J. Jouanna u.a. (Hrsg.): Hippocrate et les hippocratismes

Cover
Titel
Hippocrate et les hippocratismes. médecine, religion, société


Herausgeber
Jouanna, Jacques; Zink, Michel
Reihe
XIVe Colloque International Hippocratique
Erschienen
Paris 2015: de Boccard
Anzahl Seiten
IV, 486 S.
Preis
€ 45,00
Rezensiert für H-Soz-Kult von
Lutz Alexander Graumann, Universitätsklinikum Gießen und Marburg

Jeder, der auf dem Gebiet der antiken griechischen Medizin und über die überlieferte Hippokratische Schriftensammlung (Corpus Hippocraticum, Collection hippocratique, kurz: CH) forscht, kommt nicht um die alle drei Jahre stattfindenden Internationalen Hippokrates-Kolloquien (Colloque International Hippocratique, kurz: CIH) herum, ein unentbehrliches Rüstzeug für Altphilologen, Althistoriker, Sozial- und Medizinhistoriker sämtlicher Couleur. Insbesondere als Orientierung über die aktuellen wissenschaftlichen Akteure und deren Themen empfiehlt es sich, regelmäßig diese Kongressbände zu konsultieren. Der zu besprechende Sammelband ist das Ergebnis des 14. CIH in Paris, vom 8. bis zum 10. November 2012. Nach einem orientierenden Überblick durch den Herausgeber Jacques Jouanna über die von ihm mitinitiierten bisherigen Kolloquien (1972–2012) und Ausblick auf das dieses Jahr im Oktober in Manchester stattfindende CIH folgt eine allgemeine Einleitung des Mitherausgebers Michel Zink. Unter dem Gesamttitel „Medizin, Religion und Gesellschaft“ folgen auf fast 500 Seiten 24 Spezialbeiträge (im Einband ist fälschlicherweise von 22 Beiträgen die Rede). Jeder Artikel steht für sich, die meisten Beiträge enden mit einem eigenen Literaturverzeichnis. Am Ende steht eine Liste aller Autoren (S. 483–485) sowie ein Inhaltsverzeichnis (S. 485–486). Nicht alle 24 Beiträge können hier natürlich besprochen werden, ich beschränke mich auf 8 ausgewählte Artikel:

Amneris Roselli (S. 5–22) nimmt das 80-jährige Jubiläum von Karl Deichgräbers (1903–1984) epochaler Studie „Die Epidemien und das Corpus Hippocraticum“ von 1933 zum Anlass, aktuelle Entwicklungen zur Forschung über diese Schriftengruppe zu referieren. Diese außergewöhnliche Textsammlung mit den ältesten europäischen Krankengeschichten überhaupt fasziniert immer noch. Neueste und geplante Texteditionen, ausgewählte Sekundärliteratur und einige aktuelle, teils wohl unlösbare Forschungsfragen werden präsentiert.
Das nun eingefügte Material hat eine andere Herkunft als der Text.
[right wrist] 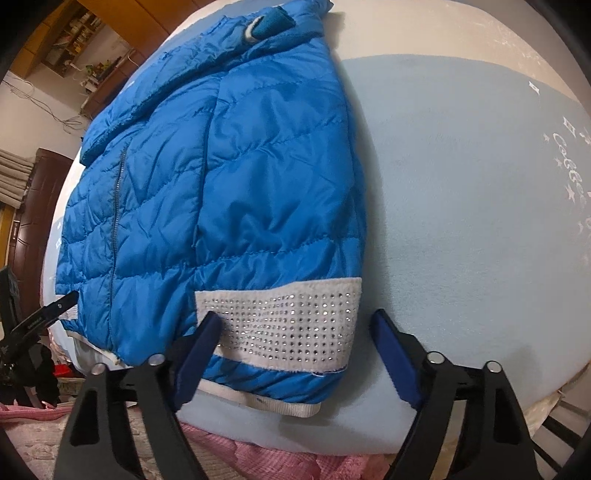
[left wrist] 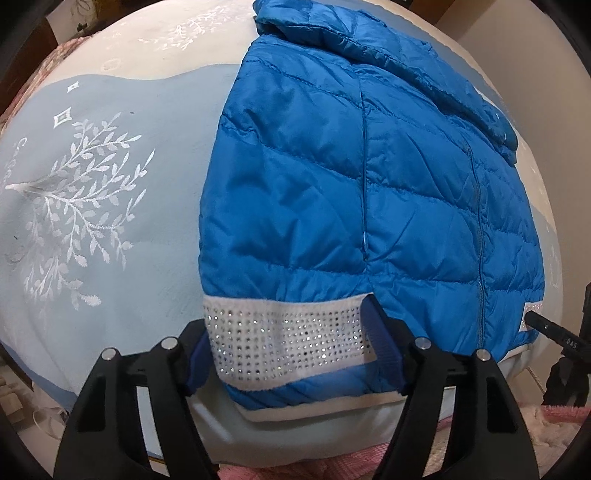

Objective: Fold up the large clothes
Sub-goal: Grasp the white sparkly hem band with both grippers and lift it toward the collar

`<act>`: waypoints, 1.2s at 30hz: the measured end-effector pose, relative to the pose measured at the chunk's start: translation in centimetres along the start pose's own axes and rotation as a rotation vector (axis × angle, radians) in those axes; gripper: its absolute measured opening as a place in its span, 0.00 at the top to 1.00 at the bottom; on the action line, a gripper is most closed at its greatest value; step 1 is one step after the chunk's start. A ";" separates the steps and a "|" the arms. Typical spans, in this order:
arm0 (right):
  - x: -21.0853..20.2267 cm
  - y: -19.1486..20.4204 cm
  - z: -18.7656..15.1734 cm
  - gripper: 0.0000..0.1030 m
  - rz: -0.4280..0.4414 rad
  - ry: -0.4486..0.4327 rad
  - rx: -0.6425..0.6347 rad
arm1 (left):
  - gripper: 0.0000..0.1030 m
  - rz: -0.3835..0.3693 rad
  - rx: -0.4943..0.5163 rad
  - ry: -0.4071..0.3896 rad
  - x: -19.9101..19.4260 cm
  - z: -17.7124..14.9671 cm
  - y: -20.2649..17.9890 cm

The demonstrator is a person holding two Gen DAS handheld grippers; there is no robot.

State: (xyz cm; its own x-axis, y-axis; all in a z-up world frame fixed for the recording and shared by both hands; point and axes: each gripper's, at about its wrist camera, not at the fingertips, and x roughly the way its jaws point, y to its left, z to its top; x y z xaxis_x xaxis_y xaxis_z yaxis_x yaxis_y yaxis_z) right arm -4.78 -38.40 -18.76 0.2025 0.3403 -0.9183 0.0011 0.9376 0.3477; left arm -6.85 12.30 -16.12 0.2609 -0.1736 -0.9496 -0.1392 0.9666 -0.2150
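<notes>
Two grippers are pointing down at a blue puffy jacket that is lying flat on a light blue blanket w/ white leaf pics.

Left gripper: its jaws are standing apart, one on each side of a white cuff w/ rows of shiny dots. This cuff is sitting right between the blue pads. The pads are at the cuff's edges, but it is hard to tell if they are pressing on it yet. More blue jacket is poking out under the cuff, close to the gripper. The rest of the jacket is stretching away in front and to the right of it.

Right gripper: its jaws are apart too. The left pad is lying on the other white dotted cuff. The right pad is just past the cuff's edge, over the bare blanket. Not clamped.

The jacket's zip is running away from the right gripper, off to its left. The collar is at the far end.

White writing on the blanket is far to the right of the right gripper; it is looking like "Ca…" w/ stars, too curly to read. The other gripper's black tip has small letters, maybe "DAS".

A pink fuzzy cloth is lying under the grippers, near the blanket's edge.
</notes>
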 end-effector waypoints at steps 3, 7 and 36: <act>0.2 0.6 0.2 0.40 0.014 0.002 -0.004 | 0.39 0.009 0.003 0.000 -0.2 0.1 0.1; 0.2 1.0 0.5 0.51 0.028 0.000 -0.007 | 0.45 0.019 0.005 0.000 -0.4 0.3 0.1; -2.3 -1.4 2.2 0.88 0.278 -0.004 0.025 | 0.89 -0.138 -0.037 -0.024 -3.4 0.3 3.3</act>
State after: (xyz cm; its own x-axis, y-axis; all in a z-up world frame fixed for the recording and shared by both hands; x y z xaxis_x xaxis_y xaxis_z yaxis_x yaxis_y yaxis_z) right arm -3.15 -40.64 -16.67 0.2020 0.5842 -0.7861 -0.0310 0.8060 0.5911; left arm -7.93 16.15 -13.51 0.3028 -0.2992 -0.9049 -0.1356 0.9263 -0.3516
Matthias Witt (S. 101–122) bringt eine Übersicht über die medizinethischen Komponenten im CH und revidiert historische und aktuelle, nämlich moderne praktisch-ethische Fehlinterpretationen, insbesondere die des sogenannten „Hippokratischen Eides“. Dieser taucht immer noch als „zeitloses humanitäres“, historisches Relikt in der Weltärzte-Deklaration von Genf auf und gilt irrigerweise bei zahlreichen Nichtmedizinern als verbindlicher Ärzteschwur bei Berufsbeginn. Witt arbeitet die sozial- und berufsbedingt eher „egoistischen“ Handlungsweisen wie Behandlungsablehnung der im CH repräsentierten aristokratischen („esoterischen“) griechischen Ärzte heraus („dark sides of Hippocratic ethics“). Im Schrifttum des CH wird mehrmals ausdrücklich vor wahrscheinlich aussichtslosen Therapien gewarnt, um Schaden von sich selbst abzuwenden. Dies schließt natürlich eine ganz andere, modern eher „altruistisch“ zu nennende Handlungsweise des einzelnen Arztes in der täglichen Praxis keineswegs aus.
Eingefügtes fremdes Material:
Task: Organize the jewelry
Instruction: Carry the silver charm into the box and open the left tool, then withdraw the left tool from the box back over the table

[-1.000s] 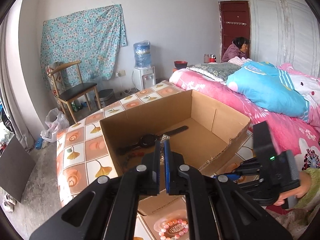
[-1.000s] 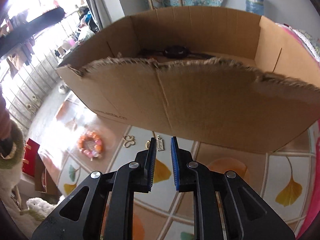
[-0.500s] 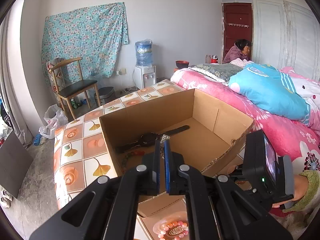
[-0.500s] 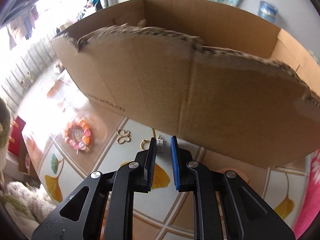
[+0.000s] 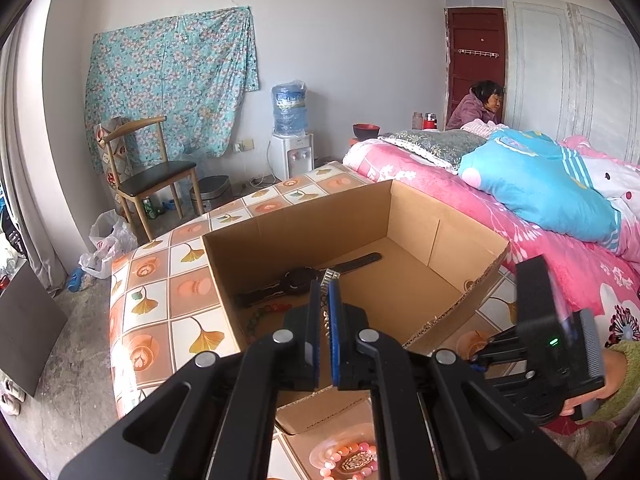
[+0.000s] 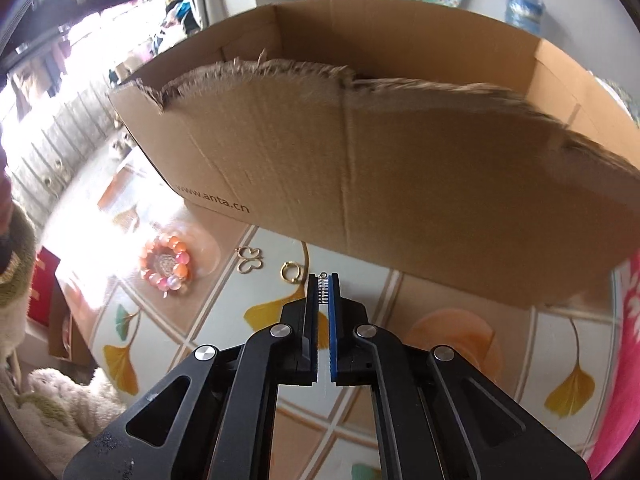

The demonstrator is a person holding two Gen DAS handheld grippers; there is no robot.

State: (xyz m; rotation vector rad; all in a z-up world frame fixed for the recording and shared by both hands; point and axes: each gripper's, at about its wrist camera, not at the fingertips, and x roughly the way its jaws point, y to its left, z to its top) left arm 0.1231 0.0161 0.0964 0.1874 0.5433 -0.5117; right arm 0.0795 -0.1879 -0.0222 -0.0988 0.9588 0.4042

Franco Giorgianni (S. 139–160) konzentriert sich auf die Bedeutung der Zahlensymbolik in einem bestimmten Schriftenkomplex des CH, der Gruppe des „Autoren C“ (so betitelt nach Hermann Grensemann): De muliebribus I und II, De Genitura/De natura pueri, De Morbis IV. Wenig überraschend zeigt er, dass insbesondere die Zahl 7 eine weitreichende Bedeutung in der theoretischen Medizin hatte (Schwangerschaftsdauer, Krisentage et cetera). Zumindest für einen Mediziner ist es dabei sehr ärgerlich, dass er als einzige rezente gynäkologische Fachliteratur (im Zusammenhang mit Lochien) ein 22 Jahre altes, italienisches Gynäkologie-Lehrbuch für Medizinstudierende zitiert; darauf hätte man als Philologe und Nicht-Mediziner meiner Meinung nach besser ganz verzichten sollen, oder wenigstens eine aktuelle internationale Referenzliteratur nennen können.
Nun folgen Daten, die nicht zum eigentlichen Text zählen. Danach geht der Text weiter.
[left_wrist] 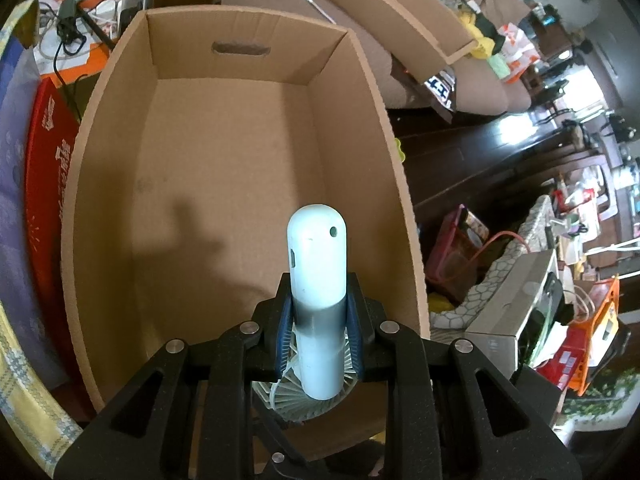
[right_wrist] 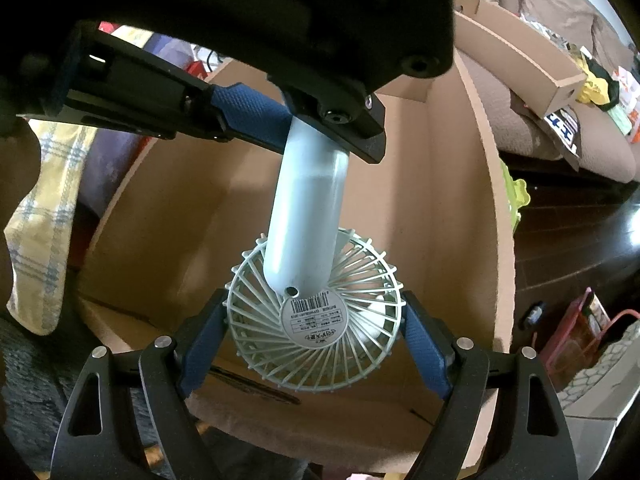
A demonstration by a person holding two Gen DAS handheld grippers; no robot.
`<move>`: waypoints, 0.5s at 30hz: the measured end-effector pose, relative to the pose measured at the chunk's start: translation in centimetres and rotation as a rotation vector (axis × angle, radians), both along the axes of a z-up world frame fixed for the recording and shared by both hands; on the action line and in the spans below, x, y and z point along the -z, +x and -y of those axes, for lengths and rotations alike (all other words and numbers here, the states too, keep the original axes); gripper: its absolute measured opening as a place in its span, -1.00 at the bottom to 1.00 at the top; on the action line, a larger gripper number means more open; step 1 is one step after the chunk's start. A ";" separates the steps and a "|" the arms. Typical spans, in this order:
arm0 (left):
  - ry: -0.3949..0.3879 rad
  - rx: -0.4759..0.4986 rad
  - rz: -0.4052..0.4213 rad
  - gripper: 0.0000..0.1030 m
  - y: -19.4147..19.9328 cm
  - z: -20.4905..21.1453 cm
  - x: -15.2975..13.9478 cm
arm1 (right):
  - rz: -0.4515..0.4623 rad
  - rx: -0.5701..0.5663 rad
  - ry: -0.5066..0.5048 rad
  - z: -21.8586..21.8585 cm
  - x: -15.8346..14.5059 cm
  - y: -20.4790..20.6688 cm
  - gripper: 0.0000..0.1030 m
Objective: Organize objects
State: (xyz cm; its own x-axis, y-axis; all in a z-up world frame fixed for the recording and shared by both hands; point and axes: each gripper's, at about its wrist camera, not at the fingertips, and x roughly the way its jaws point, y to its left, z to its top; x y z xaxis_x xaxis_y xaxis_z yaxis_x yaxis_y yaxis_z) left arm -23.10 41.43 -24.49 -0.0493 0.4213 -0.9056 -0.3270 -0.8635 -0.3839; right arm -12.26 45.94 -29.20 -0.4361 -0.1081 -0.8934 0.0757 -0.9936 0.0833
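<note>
A pale blue hand-held fan hangs over an open cardboard box (left_wrist: pixel 120 184). My left gripper (left_wrist: pixel 318 312) is shut on the fan's handle (left_wrist: pixel 316 256), whose rounded tip points down into the box. The round fan cage (left_wrist: pixel 288 396) shows behind the left fingers. In the right wrist view the fan cage (right_wrist: pixel 352 344), its label facing the camera, sits between the blue pads (right_wrist: pixel 200 344) of my right gripper (right_wrist: pixel 314 320), which press on its rim on both sides. The handle (right_wrist: pixel 308 208) runs up to the left gripper (right_wrist: pixel 304 128). The box (right_wrist: pixel 460 208) holds nothing that I can see.
A red carton (left_wrist: pixel 48 168) and a yellow checked cloth (left_wrist: pixel 24 380) lie left of the box. A box lid (left_wrist: pixel 400 12) rests on a brown sofa (left_wrist: pixel 480 88) behind. Bags, an orange crate (left_wrist: pixel 600 320) and clutter cover the dark floor at the right.
</note>
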 end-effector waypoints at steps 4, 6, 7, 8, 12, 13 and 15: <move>0.013 -0.010 0.014 -0.57 -0.2 0.3 0.3 | 0.004 -0.011 0.020 0.1 0.3 0.1 0.64; 0.014 -0.010 0.015 -0.57 -0.2 0.4 0.3 | 0.003 -0.012 0.020 0.1 0.3 0.2 0.64; 0.015 -0.010 0.016 -0.57 -0.1 0.4 0.3 | 0.002 -0.012 0.020 0.1 0.3 0.2 0.64; 0.016 -0.011 0.016 -0.57 -0.1 0.5 0.3 | 0.002 -0.013 0.022 0.2 0.3 0.3 0.64; 0.016 -0.017 0.016 -0.57 0.0 0.9 0.2 | 0.007 -0.023 0.029 0.5 0.3 0.4 0.64; 0.017 -0.019 0.017 -0.57 0.0 1.0 0.2 | 0.007 -0.027 0.029 0.7 0.3 0.5 0.64; 0.017 -0.024 0.018 -0.57 -0.1 1.3 0.2 | 0.009 -0.031 0.028 0.9 0.3 0.5 0.64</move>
Isabella Andorlini (S. 217–229), die Expertin auf dem Gebiet der medizinischen Papyrologie, konzentriert sich auf die nur spärlich auf Papyrus überlieferte hellenistische medizinische Literatur (nämlich insgesamt nur 18 Stück) und deren Bezüge zum CH. Sie fokussiert ihre Untersuchung auf P.Ärztekammer 1 (circa 220–150 v.Chr), ein ärztliches „volumen“, in dem sich signifikante Bezüge zu im CH verwendeter Terminologie und geschilderter Praxis wiederfinden. Schließlich spekuliert sie noch über mögliche zeitgenössische Autorenkandidaten dieses Papyrus.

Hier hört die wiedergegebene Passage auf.